If that had happened on Sunday night at the Olympic 100-meter final, there would have been a revolt in Rio. There’s nothing like crowning the world’s fastest man by default.

The false start rule in swimming and in track should be amended for the heats, so athletes can at least have a chance to compete in the Games, instead of being sent home for a split-second mistake. If you want to revert to one false start once athletes reach the semifinals and the final, sigh, so be it.

In the heats, the first false start should be charged to the field. The next one by anyone results in a DQ.

This used to be the way the rule worked in all rounds for track.

The IAAF adopted the one-and-done rule in 2010 for the most odious of reasons: television.

Television partners around the world, where “athletics’’ is a major sport outside of the Olympic window, were upset that track competitions weren’t fitting in their tidy little viewing windows. Athletes were jumping the gun and delaying races.

No, no, let’s not make it about the athletes. It’s about broadcasters and viewers.

Here’s a thought. If you as a viewer think a particular track or swim meet is taking too long, just turn the channel or fire up Netflix. You have far, far less invested than the athletes at the starting blocks.

(Swimmers were previously allowed two false starts per athlete. FINA, the governing body of international swimming, changed it to one for the 1999 World Championships.)

Far more educated track observers have pointed out that when the rules were more lenient, athletes took advantage of them.

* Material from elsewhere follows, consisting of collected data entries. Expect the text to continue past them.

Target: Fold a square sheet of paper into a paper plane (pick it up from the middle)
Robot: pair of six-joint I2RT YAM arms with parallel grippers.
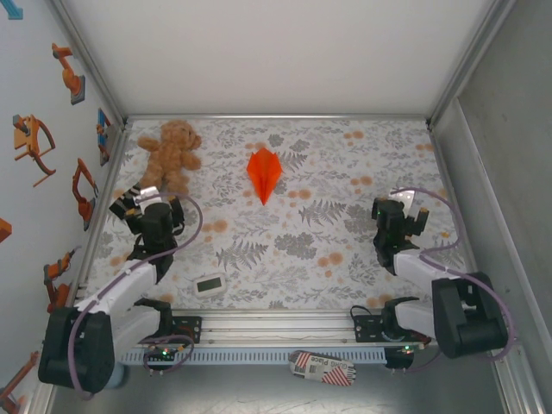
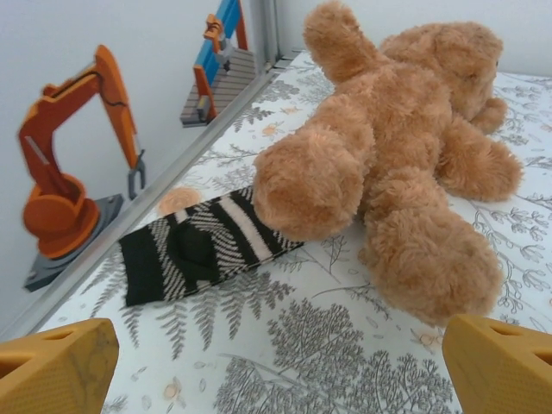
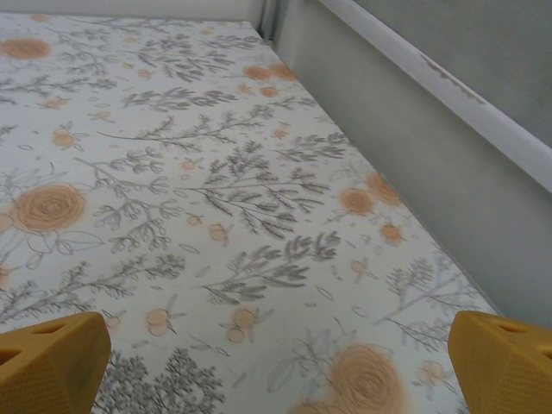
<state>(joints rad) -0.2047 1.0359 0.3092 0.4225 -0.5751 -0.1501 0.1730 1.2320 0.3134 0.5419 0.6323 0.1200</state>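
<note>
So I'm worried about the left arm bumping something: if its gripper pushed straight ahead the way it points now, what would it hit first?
Most likely the teddy bear, lying right ahead of the open left gripper; the striped cloth sits slightly left.

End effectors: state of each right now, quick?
Left end effector: open, holding nothing.
Right end effector: open, holding nothing.
</note>
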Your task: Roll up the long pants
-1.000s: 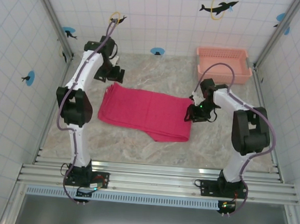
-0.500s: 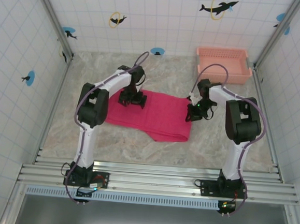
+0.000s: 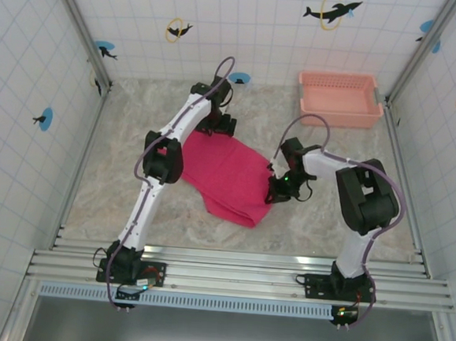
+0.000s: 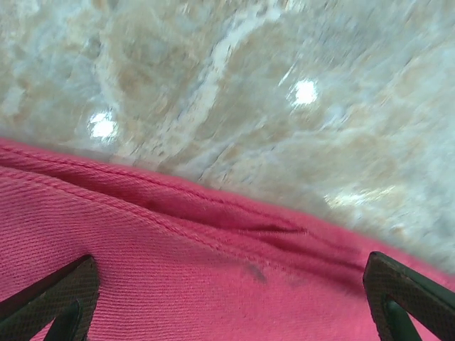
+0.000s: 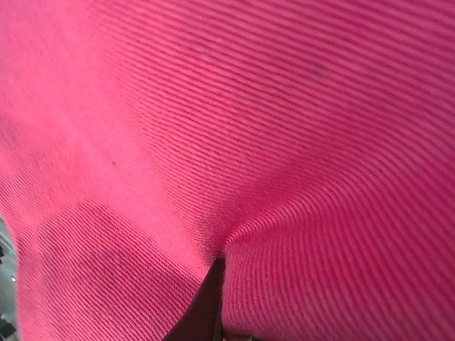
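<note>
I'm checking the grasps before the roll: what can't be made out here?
- How much cloth the right hand pinches: in the right wrist view, the long pants cover its fingers.
- Whether the left hand touches the long pants: in the top view, its own wrist covers the fingertips.
- Pants' layers: top view, too small.

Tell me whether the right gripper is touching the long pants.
Touching. The right wrist view shows the long pants puckered into a fold pinched at the right gripper.
</note>
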Motion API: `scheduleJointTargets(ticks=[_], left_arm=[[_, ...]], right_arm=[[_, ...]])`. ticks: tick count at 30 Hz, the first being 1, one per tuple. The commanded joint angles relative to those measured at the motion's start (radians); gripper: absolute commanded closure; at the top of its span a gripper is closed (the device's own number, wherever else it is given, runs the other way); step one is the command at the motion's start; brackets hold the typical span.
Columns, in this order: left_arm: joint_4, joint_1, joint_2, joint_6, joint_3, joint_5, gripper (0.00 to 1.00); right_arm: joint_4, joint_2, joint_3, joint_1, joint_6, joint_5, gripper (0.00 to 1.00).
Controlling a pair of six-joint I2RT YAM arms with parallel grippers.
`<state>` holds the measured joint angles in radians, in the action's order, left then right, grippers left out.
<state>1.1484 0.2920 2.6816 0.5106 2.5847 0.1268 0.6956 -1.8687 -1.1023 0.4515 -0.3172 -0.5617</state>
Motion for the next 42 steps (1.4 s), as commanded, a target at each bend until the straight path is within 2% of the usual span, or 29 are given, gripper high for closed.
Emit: scheduleJointTargets(ticks=[1, 3, 6, 9, 10, 13, 15, 17, 22, 24, 27, 31, 36, 39, 42], left_arm=[[-0.15, -0.008, 0.09, 0.117, -0.044, 0.153, 0.03], [-0.199, -0.003, 0.107, 0.156, -0.046, 0.202, 0.02], [-0.267, 0.013, 0.105, 0.184, -0.055, 0.213, 0.02], [-0.352, 0.017, 0.106, 0.229, -0.081, 0.235, 0.02], [-0.368, 0.018, 0.113, 0.242, -0.076, 0.245, 0.03], [-0.388, 0.018, 0.137, 0.267, -0.049, 0.281, 0.02], [-0.414, 0.016, 0.128, 0.276, -0.052, 0.312, 0.03], [-0.465, 0.016, 0.114, 0.279, -0.057, 0.362, 0.03], [-0.503, -0.001, 0.064, 0.258, -0.036, 0.465, 0.03], [-0.482, -0.012, 0.03, 0.23, -0.043, 0.473, 0.03], [-0.509, -0.022, -0.075, 0.167, -0.112, 0.472, 0.02], [-0.548, -0.022, -0.26, 0.038, -0.21, 0.371, 0.02], [-0.42, -0.022, -0.503, -0.117, -0.323, 0.085, 0.03], [-0.414, -0.022, -0.654, -0.148, -0.528, -0.037, 0.03], [-0.441, -0.023, -0.797, -0.123, -0.76, -0.114, 0.03]], right_arm=[[0.026, 0.017, 0.011, 0.102, -0.095, 0.027, 0.9], [0.019, 0.01, -0.024, 0.156, -0.13, 0.018, 0.9], [0.015, -0.016, -0.08, 0.219, -0.16, 0.007, 0.88], [-0.005, -0.053, -0.115, 0.265, -0.195, -0.027, 0.82], [-0.005, -0.065, -0.13, 0.276, -0.203, -0.046, 0.79], [0.048, -0.073, -0.204, 0.321, -0.193, -0.084, 0.61], [0.167, -0.049, -0.286, 0.344, -0.11, -0.055, 0.48], [0.298, -0.018, -0.368, 0.342, -0.007, -0.003, 0.43], [0.467, 0.1, -0.411, 0.263, 0.19, 0.044, 0.4], [0.482, 0.175, -0.368, 0.258, 0.325, 0.139, 0.39], [0.444, 0.274, -0.241, 0.298, 0.577, 0.387, 0.39], [0.232, 0.359, -0.068, 0.33, 0.659, 0.509, 0.39], [0.056, 0.313, 0.038, 0.329, 0.731, 0.564, 0.41], [-0.027, 0.278, 0.051, 0.347, 0.753, 0.57, 0.42], [-0.081, 0.229, 0.056, 0.361, 0.772, 0.602, 0.43]])
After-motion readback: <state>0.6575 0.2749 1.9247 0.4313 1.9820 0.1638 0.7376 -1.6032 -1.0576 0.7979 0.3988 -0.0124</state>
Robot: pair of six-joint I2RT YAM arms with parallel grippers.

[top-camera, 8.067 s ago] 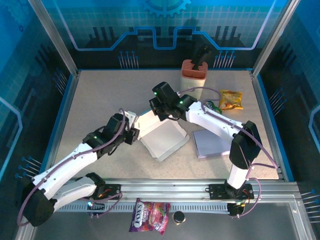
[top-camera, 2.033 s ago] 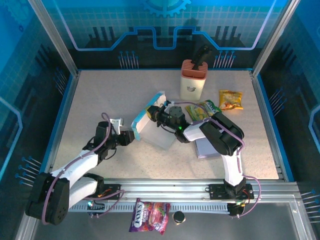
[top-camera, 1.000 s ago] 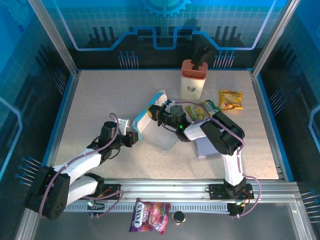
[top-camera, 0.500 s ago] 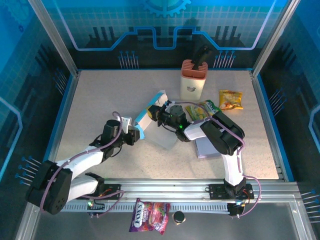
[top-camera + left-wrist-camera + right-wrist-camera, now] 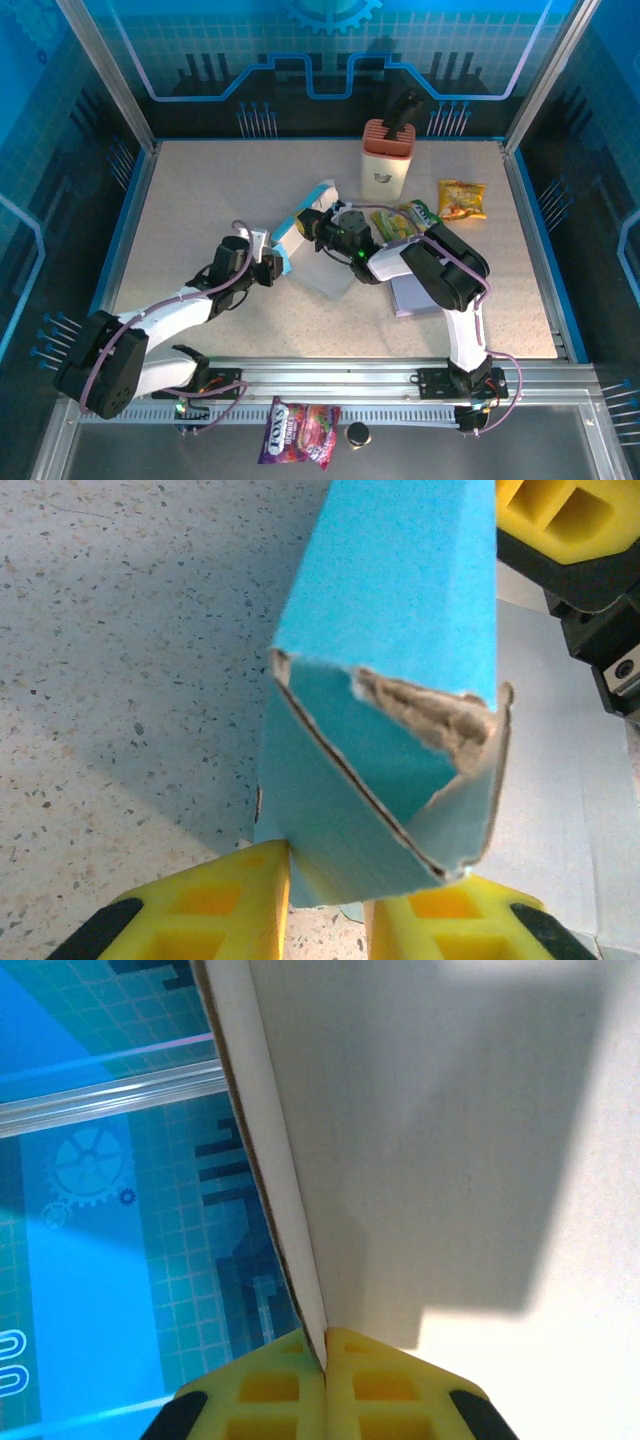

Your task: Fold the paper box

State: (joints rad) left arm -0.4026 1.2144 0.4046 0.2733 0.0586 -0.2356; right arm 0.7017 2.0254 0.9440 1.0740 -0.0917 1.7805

They would intentionally false start to try to steal some time or slow down a rival by endangering the entire field for the next falsie.

Perhaps the IAAF should allow officials to determine whether a false start was intentional.

That’s ripe for second-guessing and geopolitical intrigue, but it’s still better than uncompromising ironclad disqualifications.

The intractable false-start rule not only robs athletes of the chance to compete, but it can rob spectators of blazing times. If athletes are extra cautious, you’re going to get some slower starts and slower times.

Athletes are not perfect. Rules that require them to be are nothing but the bureaucratic red tape of sports. I hate red tape.

One look at the red eyes of a distraught Belocian told you that the one false start rule is not in the true spirit of the Olympic Games.